Kehadiran keluarga turut menyempurnakan momen haru ini, di antaranya istri dari Alm. Erwin Efendi (Melky) dan Alm. Bambang Suryono (Bamsur, Mantan Kabid Humas DPP FWJ Indonesia). Sementara untuk Alm. Parmadi (Pengurus Korwil Bekasi Kota) dan Alm. Sitohang (Mantan Ketua Korwil Bekasi Kabupaten), kehadirannya diwakilkan secara langsung oleh Ketua Korwil Kabupaten Bekasi, Ibu Mariam.

“FWJ Indonesia mengenang jasa seluruh pendahulu yang telah berpulang, kehadiran keluarga dan perwakilan wilayah menjadi bukti bahwa FWJ Indonesia bukan sekadar wadah organisasi, melainkan satu keluarga besar yang saling mengingat dan melanjutkan perjuangan bersama” kata Ketua Panitia, Mairoji Eka Saputra.

Momen inti acara berupa pelantikan dan pengukuhan kepengurusan baru, dilakukan langsung oleh jajaran Dewan Pimpinan Pusat FWJ Indonesia yang diwakili Puguh Kribo (Praktisi Hukum) Triwulan (Bendahara Umum) dan Ferry Sang (Kabid Humas) disertai pembacaan resmi Surat Keputusan organisasi. Barisan pengurus yang dikukuhkan meliputi Dewan Pimpinan Daerah (DPD) DKI Jakarta dan Jawa Tengah, serta Koordinator Wilayah (Korwil) Jakarta Utara, Jakarta Timur, Kabupaten Bekasi, Kuningan, dan Indramayu. Pengurus baru berkomitmen untuk melanjutkan perjuangan, memperluas jangkauan layanan, dan meningkatkan kualitas perlindungan bagi seluruh anggota.

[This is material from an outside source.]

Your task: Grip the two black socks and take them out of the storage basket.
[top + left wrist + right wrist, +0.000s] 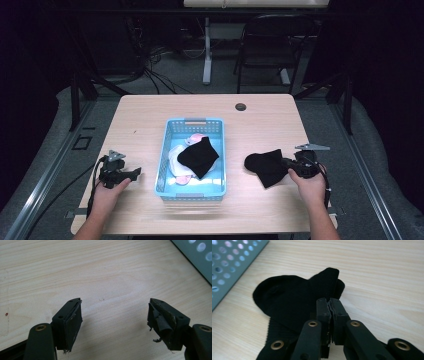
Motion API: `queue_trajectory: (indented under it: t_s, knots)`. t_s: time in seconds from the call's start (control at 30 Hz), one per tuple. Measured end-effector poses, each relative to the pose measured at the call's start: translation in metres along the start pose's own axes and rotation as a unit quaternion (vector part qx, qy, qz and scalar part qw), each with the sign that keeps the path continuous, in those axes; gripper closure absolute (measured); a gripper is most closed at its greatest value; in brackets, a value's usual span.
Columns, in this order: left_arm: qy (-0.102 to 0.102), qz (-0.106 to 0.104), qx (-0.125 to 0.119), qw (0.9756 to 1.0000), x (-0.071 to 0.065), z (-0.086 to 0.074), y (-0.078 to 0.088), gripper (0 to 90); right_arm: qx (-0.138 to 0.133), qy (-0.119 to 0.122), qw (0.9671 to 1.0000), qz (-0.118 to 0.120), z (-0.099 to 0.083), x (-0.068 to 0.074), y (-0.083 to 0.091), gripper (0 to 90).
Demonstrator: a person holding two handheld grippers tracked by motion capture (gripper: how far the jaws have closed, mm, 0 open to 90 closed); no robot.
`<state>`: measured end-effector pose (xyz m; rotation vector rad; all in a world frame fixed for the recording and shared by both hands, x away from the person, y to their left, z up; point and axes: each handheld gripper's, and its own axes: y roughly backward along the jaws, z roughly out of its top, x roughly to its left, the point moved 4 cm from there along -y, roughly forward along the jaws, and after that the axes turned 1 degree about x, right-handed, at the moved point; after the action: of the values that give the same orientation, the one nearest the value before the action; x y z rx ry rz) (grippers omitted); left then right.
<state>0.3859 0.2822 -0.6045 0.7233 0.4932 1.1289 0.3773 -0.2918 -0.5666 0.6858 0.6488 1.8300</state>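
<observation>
Black sock [266, 166] on wooden table [270, 120], grey floor behind

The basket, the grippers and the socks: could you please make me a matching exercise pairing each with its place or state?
Things:
1. Left gripper
2. Right gripper
3. Basket
4. Pink sock

Places or states:
A. Lies inside the basket
B. Shut on a black sock
C. Open above bare table
D. Stands mid-table between the grippers

Pairs: 1-C, 2-B, 3-D, 4-A
</observation>
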Motion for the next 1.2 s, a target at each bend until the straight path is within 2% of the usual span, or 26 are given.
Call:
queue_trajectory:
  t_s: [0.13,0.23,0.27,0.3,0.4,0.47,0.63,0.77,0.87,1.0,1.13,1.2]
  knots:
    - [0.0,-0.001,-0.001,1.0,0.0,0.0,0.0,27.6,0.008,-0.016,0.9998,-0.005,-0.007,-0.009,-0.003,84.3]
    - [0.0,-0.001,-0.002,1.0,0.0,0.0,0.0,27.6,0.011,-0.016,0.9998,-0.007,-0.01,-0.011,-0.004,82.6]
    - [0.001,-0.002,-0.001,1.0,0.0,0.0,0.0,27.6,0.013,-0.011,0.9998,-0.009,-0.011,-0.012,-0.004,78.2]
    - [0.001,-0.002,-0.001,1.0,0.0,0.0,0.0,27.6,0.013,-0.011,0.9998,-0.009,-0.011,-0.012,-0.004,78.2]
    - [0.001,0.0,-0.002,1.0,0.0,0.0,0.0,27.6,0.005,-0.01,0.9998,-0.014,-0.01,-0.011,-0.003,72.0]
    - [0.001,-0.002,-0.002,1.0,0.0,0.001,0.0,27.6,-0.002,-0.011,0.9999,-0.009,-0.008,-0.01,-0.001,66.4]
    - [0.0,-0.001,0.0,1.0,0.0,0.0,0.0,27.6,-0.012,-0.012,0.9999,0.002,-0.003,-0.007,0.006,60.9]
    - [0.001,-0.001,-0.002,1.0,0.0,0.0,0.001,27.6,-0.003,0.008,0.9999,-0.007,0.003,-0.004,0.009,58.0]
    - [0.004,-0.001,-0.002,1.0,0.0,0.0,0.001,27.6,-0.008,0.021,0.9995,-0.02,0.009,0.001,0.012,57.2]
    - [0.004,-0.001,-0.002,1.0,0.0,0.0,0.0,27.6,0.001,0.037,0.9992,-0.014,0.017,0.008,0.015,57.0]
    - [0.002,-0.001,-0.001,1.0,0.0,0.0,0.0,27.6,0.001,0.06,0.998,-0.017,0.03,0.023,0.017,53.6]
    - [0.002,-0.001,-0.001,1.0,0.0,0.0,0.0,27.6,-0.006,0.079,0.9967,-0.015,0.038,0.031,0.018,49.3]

Sebagai wujud rasa syukur atas perjalanan tujuh tahun yang penuh berkah, acara dilanjutkan dengan pemotongan tumpeng secara simbolis yang dipimpin langsung oleh Ketua Umum FWJ Indonesia. Kegiatan kemudian ditutup dengan penampilan hiburan organ tunggal yang menyajikan irama penuh kehangatan, menyempurnakan momen kebersamaan sebelum acara berakhir pukul 17.00 WIB.

“Tujuh tahun adalah bukti kebersamaan. Pelantikan hari ini adalah awal langkah baru bagi kami untuk terus membuktikan kualitas, memperkuat sinergi dengan berbagai pihak, dan mengabdi sepenuh hati bagi dunia pers serta masyarakat Indonesia,” tegas Mustofa Hadi Karya (Opan) Ketua Umum FWJ Indonesia.